Have you ever experienced a financial crisis where you didn’t have enough money in your budget for an unexpected expense? In desperate situations, you may need quick access to cash! One option is a payday loan. While the quick and easy process may seem like a painless solution, it could make you worse if you’re not careful.
What Is A Payday Loan?
A payday loan is a short-term, high-interest loan that you borrow from a lender at the tome of financial crisis. The borrower is expected to repay the amount plus interest by the end of the two weeks. These loans are provincially regulated and are generally used for short-term financial crises. Contact us for affordable Payday loans online.
How Do Payday Loans Work?
So how do payday loans work? Contrary to their name, this is not a payday loan. You can usually borrow up to 50% of your expected take-home pay, and although terms vary, you must repay the amount borrowed plus interest within a two-week pay cycle. Repayment is often expected as a full lump sum payment.
How Do Interest Rates Work?
An important part of answering this question, “How do payday loans work?” is understanding how interest rates work. The biggest difference between a payday loan and a loan from a traditional financial institution is that the interest rates are excessively higher for a payday loan.
The tricky part is that some people don’t qualify for loans from conventional sources, so payday lending is one of the only options. If you’ve read and understood the terms and conditions carefully, this could still be a viable option in a desperate situation.

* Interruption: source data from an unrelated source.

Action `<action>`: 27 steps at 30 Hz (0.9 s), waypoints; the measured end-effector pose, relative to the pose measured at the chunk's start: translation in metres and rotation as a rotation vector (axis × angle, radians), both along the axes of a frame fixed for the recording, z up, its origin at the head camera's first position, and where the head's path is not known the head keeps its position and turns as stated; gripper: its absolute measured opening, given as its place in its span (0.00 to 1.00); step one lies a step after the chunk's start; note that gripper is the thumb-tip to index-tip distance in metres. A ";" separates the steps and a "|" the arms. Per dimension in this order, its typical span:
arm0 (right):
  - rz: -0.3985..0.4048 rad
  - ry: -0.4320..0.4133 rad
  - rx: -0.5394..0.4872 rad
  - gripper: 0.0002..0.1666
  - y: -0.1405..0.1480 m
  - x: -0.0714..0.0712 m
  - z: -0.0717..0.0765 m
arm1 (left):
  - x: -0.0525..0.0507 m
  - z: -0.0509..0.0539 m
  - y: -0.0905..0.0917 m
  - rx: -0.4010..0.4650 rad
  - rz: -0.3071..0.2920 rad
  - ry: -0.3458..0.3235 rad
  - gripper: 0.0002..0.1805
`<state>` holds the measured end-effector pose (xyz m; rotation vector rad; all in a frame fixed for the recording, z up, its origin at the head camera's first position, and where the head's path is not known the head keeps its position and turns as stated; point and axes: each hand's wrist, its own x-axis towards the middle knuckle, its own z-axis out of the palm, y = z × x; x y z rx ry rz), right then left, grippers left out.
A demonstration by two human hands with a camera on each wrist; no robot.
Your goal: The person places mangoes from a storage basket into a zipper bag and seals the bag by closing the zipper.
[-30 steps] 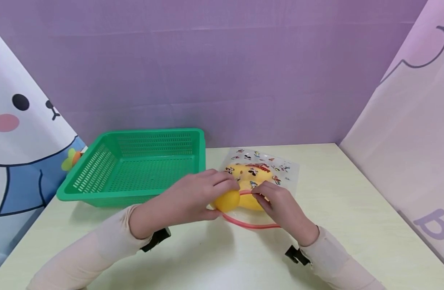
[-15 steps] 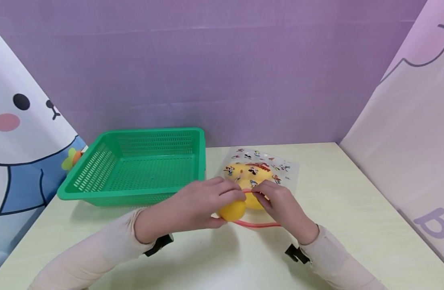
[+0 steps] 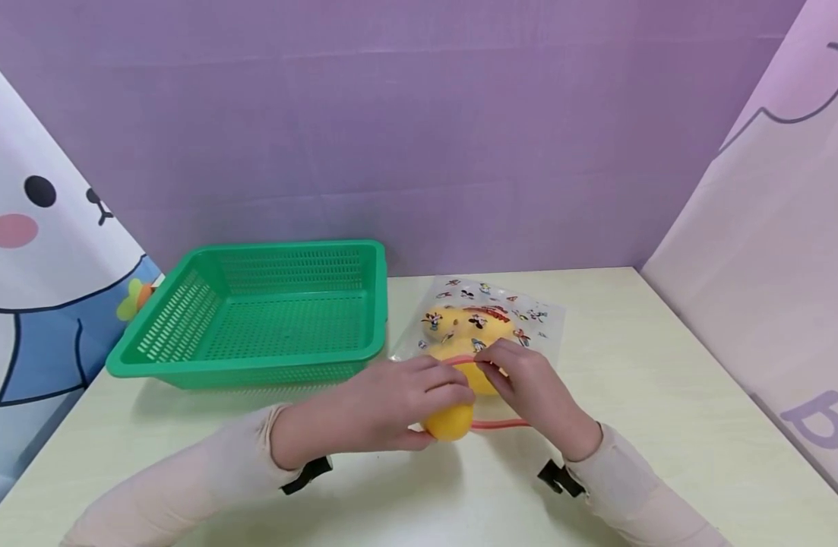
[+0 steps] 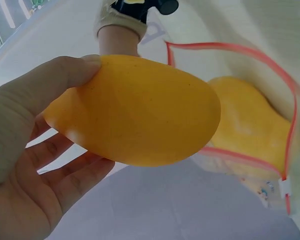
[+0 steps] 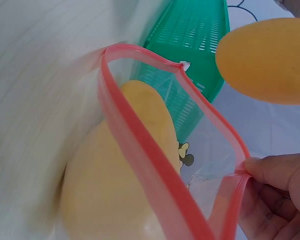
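Head view, left edge of the frame: a backdrop (image 3: 42, 251) printed with a cartoon rabbit. Left of centre, a green plastic basket (image 3: 254, 368) with slotted walls stands on the pale tabletop (image 3: 665, 425), a purple cloth (image 3: 419, 137) behind it. Below the basket's right corner, the left hand (image 3: 394, 406) reaches in from the lower left, a black strap (image 3: 307, 475) at its wrist. Its thumb and fingers are set apart by the width of a yellow mango (image 3: 449, 422), which they grip by one end; the left wrist view shows the thumb on top and fingertips beneath. The mango sits at lower centre, in front of the left part of a clear zip bag's mouth; whether they touch cannot be told there. That clear zip bag (image 3: 545, 323), printed with small cartoon characters, lies right of centre with more yellow mangoes (image 3: 469, 323) inside. Its red zip strip (image 3: 498, 425) gapes. Just right, the right hand (image 3: 535, 384) pinches the strip's edge between thumb and fingers, its sleeve (image 3: 637, 486) running to the lower right.
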<state>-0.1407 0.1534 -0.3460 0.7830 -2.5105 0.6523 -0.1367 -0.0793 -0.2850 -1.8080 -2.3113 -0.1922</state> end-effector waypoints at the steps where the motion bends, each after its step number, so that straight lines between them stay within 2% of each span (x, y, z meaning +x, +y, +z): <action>1: 0.003 0.002 -0.001 0.11 0.000 0.000 0.000 | 0.000 -0.001 0.000 -0.016 0.003 -0.004 0.30; 3: 0.006 0.002 0.000 0.11 0.000 0.000 0.000 | 0.000 -0.005 0.001 -0.037 0.004 -0.018 0.30; 7: 0.004 0.002 0.002 0.11 0.000 0.000 0.000 | 0.000 -0.010 0.002 -0.026 -0.023 -0.029 0.29; 13: 0.000 -0.002 0.003 0.10 0.000 0.001 0.001 | -0.001 -0.016 0.005 -0.019 -0.059 -0.019 0.28; 22: -0.002 -0.006 0.001 0.10 0.000 0.002 0.000 | -0.001 -0.026 0.010 0.000 -0.085 0.068 0.26; 27: -0.002 0.006 0.003 0.10 0.001 0.002 0.000 | -0.002 -0.034 0.013 0.008 -0.096 0.138 0.25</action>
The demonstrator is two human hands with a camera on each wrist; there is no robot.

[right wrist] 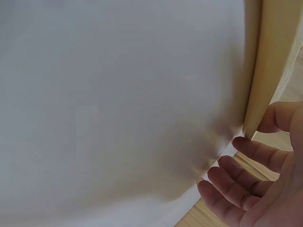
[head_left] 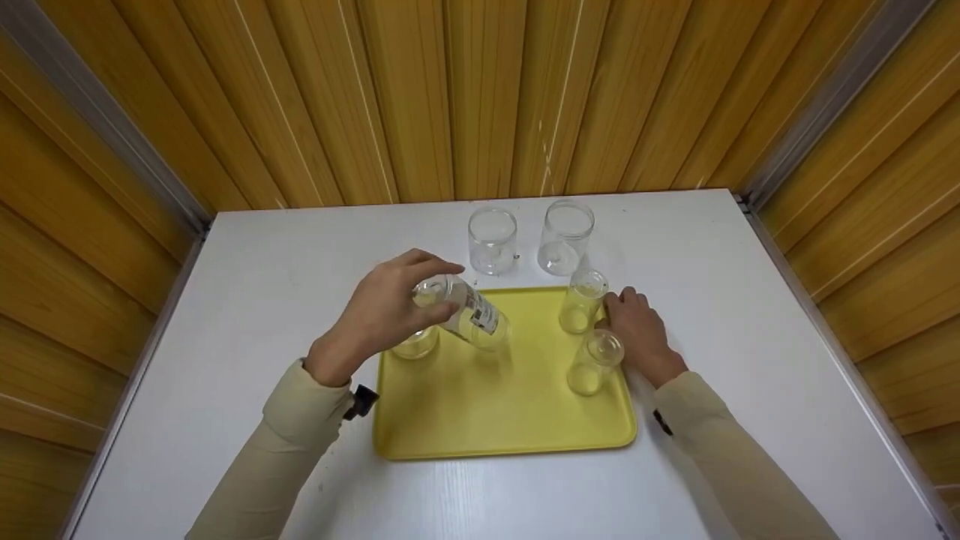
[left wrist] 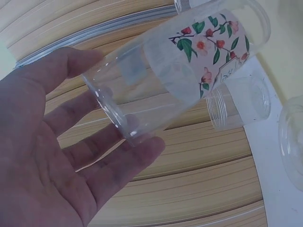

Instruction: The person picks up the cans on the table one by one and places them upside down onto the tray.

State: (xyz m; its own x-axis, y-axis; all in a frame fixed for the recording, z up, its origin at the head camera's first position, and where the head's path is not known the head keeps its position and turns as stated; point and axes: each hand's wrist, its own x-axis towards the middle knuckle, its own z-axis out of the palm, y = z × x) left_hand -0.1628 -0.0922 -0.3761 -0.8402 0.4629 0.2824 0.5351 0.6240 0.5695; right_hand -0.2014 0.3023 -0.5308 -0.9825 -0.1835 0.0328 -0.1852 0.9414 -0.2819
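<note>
In the head view my left hand (head_left: 386, 300) holds a clear cylindrical container (head_left: 486, 321) by one end, tilted above the yellow tray (head_left: 502, 420). The left wrist view shows the hand's (left wrist: 61, 137) thumb and fingers around the end of this container (left wrist: 165, 80), which bears a floral label. At the tray's right edge, my right hand (head_left: 639, 334) has its fingers loosely bent. Thumb and index fingertip of the right hand (right wrist: 265, 175) touch the tray's outer side (right wrist: 267, 61) in the right wrist view, and the other fingertips are at the table.
Two clear containers (head_left: 587, 300) (head_left: 595, 361) stand on the tray's right side. Another (head_left: 416, 343) is at its left, partly behind my left hand. Beyond the tray, two wider clear jars (head_left: 493, 241) (head_left: 565, 238) stand on the white table (head_left: 277, 255), near the wood-patterned wall (head_left: 420, 97).
</note>
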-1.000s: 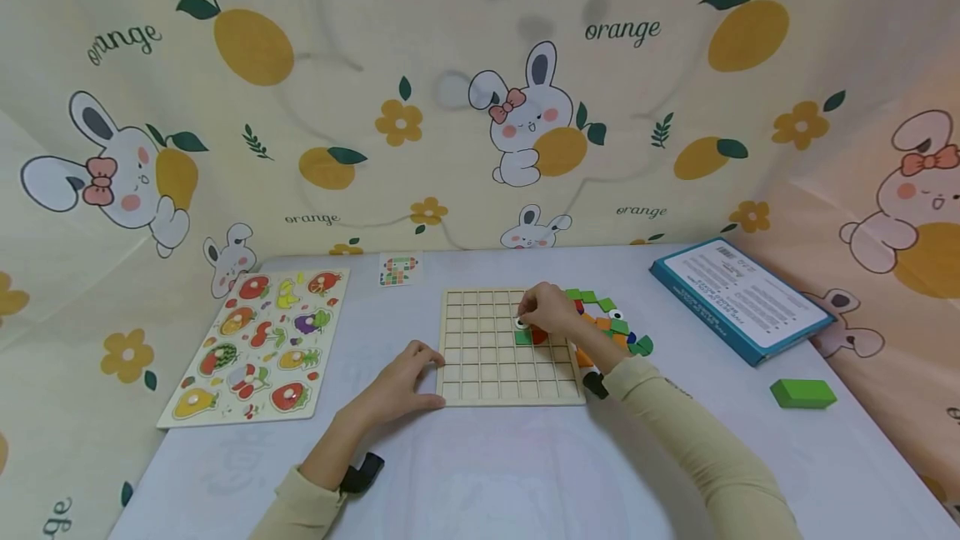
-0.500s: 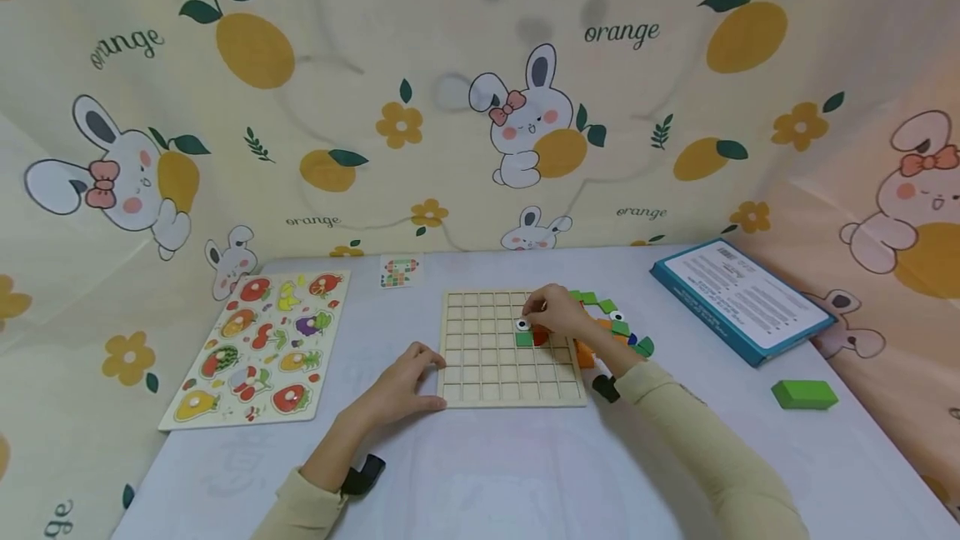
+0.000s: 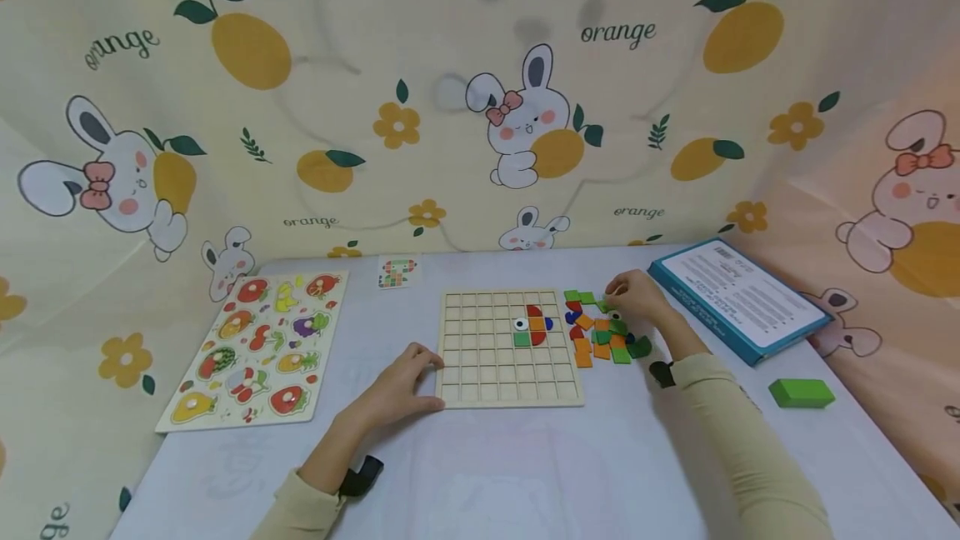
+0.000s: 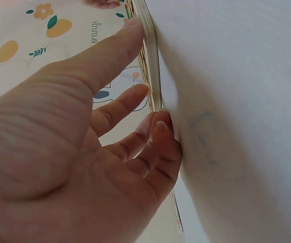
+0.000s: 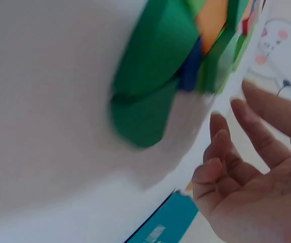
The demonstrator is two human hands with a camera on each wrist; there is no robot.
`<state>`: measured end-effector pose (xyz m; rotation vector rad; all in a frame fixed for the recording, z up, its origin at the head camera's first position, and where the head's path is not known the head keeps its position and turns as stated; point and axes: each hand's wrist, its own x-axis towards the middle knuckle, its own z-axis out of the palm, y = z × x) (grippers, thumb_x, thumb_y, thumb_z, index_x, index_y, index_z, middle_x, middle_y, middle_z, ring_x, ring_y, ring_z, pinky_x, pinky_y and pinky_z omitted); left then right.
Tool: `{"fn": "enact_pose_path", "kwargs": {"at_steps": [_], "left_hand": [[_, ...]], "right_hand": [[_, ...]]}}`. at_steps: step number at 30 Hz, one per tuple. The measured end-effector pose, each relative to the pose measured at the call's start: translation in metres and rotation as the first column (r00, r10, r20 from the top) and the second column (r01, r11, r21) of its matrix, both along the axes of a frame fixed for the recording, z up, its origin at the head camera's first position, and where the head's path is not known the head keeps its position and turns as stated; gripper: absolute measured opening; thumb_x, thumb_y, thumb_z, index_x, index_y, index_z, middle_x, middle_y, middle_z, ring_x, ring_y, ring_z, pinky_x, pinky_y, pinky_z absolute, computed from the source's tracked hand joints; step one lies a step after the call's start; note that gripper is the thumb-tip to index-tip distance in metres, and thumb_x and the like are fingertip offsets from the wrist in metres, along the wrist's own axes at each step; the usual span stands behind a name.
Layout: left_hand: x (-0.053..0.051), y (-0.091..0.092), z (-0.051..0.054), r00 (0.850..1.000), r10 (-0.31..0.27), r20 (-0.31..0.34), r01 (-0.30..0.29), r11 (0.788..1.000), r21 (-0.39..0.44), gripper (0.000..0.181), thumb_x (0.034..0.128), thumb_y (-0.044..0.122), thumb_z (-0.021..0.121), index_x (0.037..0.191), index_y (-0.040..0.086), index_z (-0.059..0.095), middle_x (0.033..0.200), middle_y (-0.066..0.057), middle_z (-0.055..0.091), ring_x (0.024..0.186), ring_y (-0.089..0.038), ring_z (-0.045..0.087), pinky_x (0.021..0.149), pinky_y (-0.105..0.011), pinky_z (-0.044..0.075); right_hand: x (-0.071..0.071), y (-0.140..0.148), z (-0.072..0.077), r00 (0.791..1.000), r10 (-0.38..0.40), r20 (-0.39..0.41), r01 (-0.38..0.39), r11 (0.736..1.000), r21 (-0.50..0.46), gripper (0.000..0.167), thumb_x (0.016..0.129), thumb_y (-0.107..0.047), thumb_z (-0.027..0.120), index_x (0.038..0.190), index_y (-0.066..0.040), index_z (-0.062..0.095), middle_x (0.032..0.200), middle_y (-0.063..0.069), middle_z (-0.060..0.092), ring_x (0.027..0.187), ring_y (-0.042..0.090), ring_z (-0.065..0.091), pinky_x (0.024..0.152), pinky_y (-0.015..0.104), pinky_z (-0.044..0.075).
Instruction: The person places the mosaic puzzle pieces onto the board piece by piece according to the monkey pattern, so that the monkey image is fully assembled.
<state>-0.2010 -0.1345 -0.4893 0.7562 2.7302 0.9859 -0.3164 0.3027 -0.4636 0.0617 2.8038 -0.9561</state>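
My left hand (image 3: 401,386) rests against the left edge of a wooden grid board (image 3: 480,373), with thumb and fingers touching its side; the left wrist view shows the fingers loosely bent there. On the board lie an eye tile (image 3: 521,324), a green square (image 3: 521,340), an orange square (image 3: 537,323), two red rounded pieces (image 3: 537,339) and a blue rounded piece (image 3: 549,323). My right hand (image 3: 637,298) hovers at the far side of a pile of coloured tiles (image 3: 602,337). In the right wrist view its fingers are relaxed, with nothing visible between them; dark green pieces (image 5: 155,55) lie nearby.
A fruit puzzle board (image 3: 258,348) lies at the left. Behind the grid board is a small pattern card (image 3: 397,272). A blue box (image 3: 742,298) and a green block (image 3: 802,393) are at the right. Patterned cloth (image 3: 420,107) hangs behind the table.
My right hand has left the grid board and moved right to the tile pile, uncovering the pieces on the board. My left hand has stayed at the board's edge.
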Motion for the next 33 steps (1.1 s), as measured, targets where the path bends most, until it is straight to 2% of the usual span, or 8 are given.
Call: {"fn": "enact_pose_path", "kwargs": {"at_steps": [5, 11, 15, 19, 27, 29, 33], "left_hand": [[0.001, 0.0, -0.001, 1.0, 0.002, -0.007, -0.002, 1.0, -0.003, 0.056, 0.0793, 0.025, 0.086, 0.124, 0.005, 0.059, 0.116, -0.006, 0.05, 0.096, -0.017, 0.05, 0.085, -0.04, 0.047], [0.001, 0.0, -0.002, 1.0, 0.0, -0.005, 0.0, 1.0, 0.01, 0.055, 0.0797, 0.024, 0.086, 0.124, 0.004, 0.059, 0.116, -0.005, 0.05, 0.095, -0.016, 0.05, 0.085, -0.038, 0.047], [0.001, 0.0, -0.001, 1.0, -0.001, -0.008, 0.001, 1.0, 0.014, 0.056, 0.0797, 0.024, 0.086, 0.124, 0.004, 0.059, 0.116, -0.005, 0.05, 0.095, -0.015, 0.05, 0.085, -0.038, 0.047], [0.0, -0.001, 0.0, 1.0, -0.003, -0.011, 0.003, 1.0, 0.01, 0.055, 0.0797, 0.024, 0.086, 0.124, 0.004, 0.059, 0.116, -0.006, 0.05, 0.095, -0.016, 0.049, 0.085, -0.038, 0.047], [-0.001, -0.001, 0.001, 1.0, -0.005, -0.017, 0.005, 1.0, 0.01, 0.055, 0.0799, 0.023, 0.085, 0.124, 0.004, 0.059, 0.116, -0.007, 0.05, 0.096, -0.018, 0.05, 0.086, -0.04, 0.046], [0.0, -0.001, 0.001, 1.0, -0.006, -0.013, 0.006, 1.0, 0.011, 0.055, 0.0802, 0.023, 0.085, 0.124, 0.004, 0.059, 0.117, -0.007, 0.05, 0.096, -0.017, 0.05, 0.087, -0.04, 0.046], [0.0, -0.001, 0.0, 1.0, -0.008, -0.005, 0.008, 1.0, 0.014, 0.055, 0.0805, 0.024, 0.085, 0.125, 0.004, 0.058, 0.117, -0.007, 0.05, 0.096, -0.017, 0.049, 0.087, -0.04, 0.046]], "right_hand": [[-0.003, 0.01, -0.005, 0.999, 0.02, 0.034, -0.019, 0.999, -0.03, 0.032, 0.092, -0.019, 0.072, 0.113, 0.003, 0.065, 0.106, 0.02, 0.062, 0.093, 0.032, 0.054, 0.08, 0.04, 0.046], [-0.008, 0.005, -0.012, 0.998, 0.05, 0.048, -0.05, 0.999, -0.005, 0.034, 0.089, -0.017, 0.075, 0.113, 0.004, 0.062, 0.102, 0.019, 0.061, 0.089, 0.031, 0.055, 0.078, 0.038, 0.049], [-0.008, 0.002, -0.01, 0.997, 0.03, 0.066, -0.031, 0.999, 0.017, 0.032, 0.09, -0.016, 0.073, 0.111, 0.004, 0.06, 0.103, 0.019, 0.061, 0.089, 0.031, 0.056, 0.079, 0.038, 0.049], [-0.006, -0.002, -0.006, 0.997, 0.017, 0.073, -0.021, 0.999, 0.05, 0.027, 0.09, -0.015, 0.074, 0.103, 0.004, 0.059, 0.096, 0.017, 0.061, 0.085, 0.029, 0.056, 0.074, 0.036, 0.048], [-0.005, -0.008, -0.001, 0.998, 0.016, 0.065, -0.023, 0.994, 0.108, 0.028, 0.089, -0.016, 0.075, 0.102, 0.004, 0.061, 0.093, 0.017, 0.062, 0.083, 0.029, 0.057, 0.072, 0.036, 0.048], [-0.004, -0.009, -0.001, 0.999, 0.008, 0.044, -0.012, 0.994, 0.105, 0.025, 0.09, -0.016, 0.075, 0.099, 0.002, 0.061, 0.09, 0.015, 0.061, 0.084, 0.03, 0.056, 0.072, 0.037, 0.047], [-0.005, -0.013, -0.004, 0.996, 0.037, -0.081, -0.035, 0.999, 0.029, 0.018, 0.093, -0.014, 0.071, 0.097, 0.0, 0.06, 0.09, 0.014, 0.058, 0.084, 0.028, 0.053, 0.072, 0.035, 0.045]]}}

What Happens If You Miss a Payment?
How do payday loans online work if you miss a payment? Missing payments can have serious consequences and can quickly spiral out of control and into debt. The results depend on the laws in your province, but these are some of the potential results of a missed payment:
• The lender may charge you a fee if you don’t have enough money in your bank account
• Your financial institution may also charge you a non-sufficient fund (NSF) fee if there are insufficient funds in your account
• The total amount you owe, including fees and other interest, will continue to increase
• The creditor might try to contact your friends, relatives, or employers to collect money
• The creditor could send the case to a collection agency, which would negatively affect your credit report
• A creditor or collection agency could sue you for the debt and even seize your property
• The creditor could go to court and garnish your wages
Debt is a vicious cycle and it can be incredibly hopeless – but the good news is that it doesn’t have to be. Seek advice from reputable professionals who can offer confidential, non-judgmental advice to help you find the best solution for your financial needs. You may also consider an accredited credit counselor, licensed insolvency practitioner, or insolvency attorney.